There is some debate as to what “jazz” is, and whether the word should be abandoned. That’s a nuanced topic for another day, and even noting that I hesitate to call Iyer a jazz musician as his music is so original that it does not always fit that categorization, I had a realization about an essential characteristic of jazz music from watching his performance.
Iyer wrote his dissertation on the embodiment of rhythm for his PhD from USC Berkeley in music cognition, and his main claim is roughly that due to neural mirroring we cannot help but visualize the motions to the performance of rhythms. We must see the rhythm in our mind’s eye in order to experience it.
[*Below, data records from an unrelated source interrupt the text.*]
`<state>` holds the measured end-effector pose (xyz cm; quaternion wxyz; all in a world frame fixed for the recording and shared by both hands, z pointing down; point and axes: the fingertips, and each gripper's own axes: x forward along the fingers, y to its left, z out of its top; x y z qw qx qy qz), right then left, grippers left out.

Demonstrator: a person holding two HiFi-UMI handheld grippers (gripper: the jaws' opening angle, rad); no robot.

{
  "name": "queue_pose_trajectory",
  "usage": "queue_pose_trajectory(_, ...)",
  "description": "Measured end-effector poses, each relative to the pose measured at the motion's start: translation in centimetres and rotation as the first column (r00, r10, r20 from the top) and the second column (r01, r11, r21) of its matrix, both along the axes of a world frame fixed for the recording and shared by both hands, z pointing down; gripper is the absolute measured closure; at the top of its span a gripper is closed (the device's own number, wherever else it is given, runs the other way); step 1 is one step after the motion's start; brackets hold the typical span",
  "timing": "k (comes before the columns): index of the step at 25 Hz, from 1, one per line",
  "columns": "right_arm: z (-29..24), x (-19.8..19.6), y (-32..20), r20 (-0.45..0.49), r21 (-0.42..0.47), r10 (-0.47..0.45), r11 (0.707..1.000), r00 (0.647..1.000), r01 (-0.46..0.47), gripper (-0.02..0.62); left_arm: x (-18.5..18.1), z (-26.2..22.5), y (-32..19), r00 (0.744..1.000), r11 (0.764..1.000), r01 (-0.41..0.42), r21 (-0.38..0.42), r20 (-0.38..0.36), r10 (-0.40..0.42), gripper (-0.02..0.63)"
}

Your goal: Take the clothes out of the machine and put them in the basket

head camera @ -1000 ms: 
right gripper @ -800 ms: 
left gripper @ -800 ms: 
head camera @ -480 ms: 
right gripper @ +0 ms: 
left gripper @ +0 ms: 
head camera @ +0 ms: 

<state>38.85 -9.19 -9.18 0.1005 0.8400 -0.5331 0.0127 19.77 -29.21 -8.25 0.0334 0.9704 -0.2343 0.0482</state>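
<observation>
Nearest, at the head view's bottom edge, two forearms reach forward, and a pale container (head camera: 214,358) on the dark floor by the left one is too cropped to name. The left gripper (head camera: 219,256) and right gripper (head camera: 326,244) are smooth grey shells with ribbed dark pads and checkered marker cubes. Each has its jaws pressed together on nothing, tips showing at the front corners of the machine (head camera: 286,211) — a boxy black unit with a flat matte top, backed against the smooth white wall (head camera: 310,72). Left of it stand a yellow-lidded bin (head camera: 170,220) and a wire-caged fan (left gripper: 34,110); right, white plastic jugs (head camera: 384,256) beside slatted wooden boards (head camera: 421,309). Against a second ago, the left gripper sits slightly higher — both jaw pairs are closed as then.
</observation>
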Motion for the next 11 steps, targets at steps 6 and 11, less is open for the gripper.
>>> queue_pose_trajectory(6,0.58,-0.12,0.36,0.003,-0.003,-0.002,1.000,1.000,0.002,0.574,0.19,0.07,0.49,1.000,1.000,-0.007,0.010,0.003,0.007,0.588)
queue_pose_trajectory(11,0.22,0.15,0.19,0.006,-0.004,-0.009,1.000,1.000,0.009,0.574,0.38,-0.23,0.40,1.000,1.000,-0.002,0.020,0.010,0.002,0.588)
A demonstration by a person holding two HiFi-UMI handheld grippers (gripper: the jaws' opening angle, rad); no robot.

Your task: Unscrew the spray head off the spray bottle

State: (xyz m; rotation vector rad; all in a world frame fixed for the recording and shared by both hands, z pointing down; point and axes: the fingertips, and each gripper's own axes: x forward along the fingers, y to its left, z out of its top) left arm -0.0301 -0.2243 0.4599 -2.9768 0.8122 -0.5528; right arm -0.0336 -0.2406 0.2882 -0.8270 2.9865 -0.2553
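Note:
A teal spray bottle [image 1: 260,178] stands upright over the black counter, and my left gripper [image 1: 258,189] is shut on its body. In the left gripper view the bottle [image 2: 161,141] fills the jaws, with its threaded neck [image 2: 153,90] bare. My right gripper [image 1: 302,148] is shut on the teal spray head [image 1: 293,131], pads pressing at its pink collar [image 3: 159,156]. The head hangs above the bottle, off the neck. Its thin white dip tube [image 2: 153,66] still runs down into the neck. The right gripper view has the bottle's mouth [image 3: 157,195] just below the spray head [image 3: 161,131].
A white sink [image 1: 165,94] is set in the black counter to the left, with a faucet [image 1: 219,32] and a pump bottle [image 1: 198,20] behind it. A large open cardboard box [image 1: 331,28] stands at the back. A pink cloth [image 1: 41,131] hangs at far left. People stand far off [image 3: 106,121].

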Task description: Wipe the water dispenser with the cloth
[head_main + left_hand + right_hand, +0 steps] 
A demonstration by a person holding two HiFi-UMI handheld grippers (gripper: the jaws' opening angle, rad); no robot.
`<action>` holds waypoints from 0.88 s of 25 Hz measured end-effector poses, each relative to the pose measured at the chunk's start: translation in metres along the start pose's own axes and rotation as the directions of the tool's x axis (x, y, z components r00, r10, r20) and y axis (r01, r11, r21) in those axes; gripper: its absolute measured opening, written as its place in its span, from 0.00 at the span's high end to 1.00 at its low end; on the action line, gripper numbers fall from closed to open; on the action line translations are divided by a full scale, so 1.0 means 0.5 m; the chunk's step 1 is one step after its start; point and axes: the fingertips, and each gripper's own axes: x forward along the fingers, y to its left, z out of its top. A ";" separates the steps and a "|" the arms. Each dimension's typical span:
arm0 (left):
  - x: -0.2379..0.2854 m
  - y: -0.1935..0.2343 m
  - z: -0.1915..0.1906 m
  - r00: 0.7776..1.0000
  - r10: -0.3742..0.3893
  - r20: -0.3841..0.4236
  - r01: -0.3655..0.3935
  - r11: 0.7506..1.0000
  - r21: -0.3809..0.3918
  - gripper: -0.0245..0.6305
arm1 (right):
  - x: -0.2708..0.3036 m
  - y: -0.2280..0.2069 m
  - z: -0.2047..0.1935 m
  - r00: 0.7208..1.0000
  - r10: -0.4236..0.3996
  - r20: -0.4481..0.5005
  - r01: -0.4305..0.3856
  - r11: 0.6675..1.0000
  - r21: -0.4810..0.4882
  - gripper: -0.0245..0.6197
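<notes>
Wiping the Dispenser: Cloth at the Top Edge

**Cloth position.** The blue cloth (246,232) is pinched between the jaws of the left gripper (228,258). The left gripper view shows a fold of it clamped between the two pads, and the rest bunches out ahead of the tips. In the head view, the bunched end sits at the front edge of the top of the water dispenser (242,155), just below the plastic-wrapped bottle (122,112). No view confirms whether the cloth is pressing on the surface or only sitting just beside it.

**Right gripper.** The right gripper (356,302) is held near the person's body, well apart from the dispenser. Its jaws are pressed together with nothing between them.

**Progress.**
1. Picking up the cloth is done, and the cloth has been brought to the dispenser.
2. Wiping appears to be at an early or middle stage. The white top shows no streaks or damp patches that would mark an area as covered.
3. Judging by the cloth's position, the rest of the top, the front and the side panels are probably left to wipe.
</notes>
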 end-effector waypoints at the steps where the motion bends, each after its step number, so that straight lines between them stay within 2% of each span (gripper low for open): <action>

At the end of the performance that night, Iyer said that he hoped that he had reached us, the audience, with his music. I truly felt that he had, and the use of the word “reach” in particular struck me as quite right. During one of his most powerful solos, Iyer created an illusion of infinite ascension by nearly chromatically ascending three notes, descending a whole step, then continuing this pattern again and again in a sequence that felt like he was just reaching higher and higher into the heavens. Perhaps, like with rhythms, we cannot help but visualize melodies as movements, at least the frequently chromatic melodic lines played in jazz music. We hear this ascension as reaching for higher and higher and more soulful notes, but perhaps what best explains their soulfulness is not their individual pitches, but that collectively they reach higher, and we hear, and see, and feel this reaching, and we cannot help but feel this activity of ascending as a reaching out to us in a way that deeply connects with us. It is this reaching that is so essential to jazz and makes jazz such a compelling art form.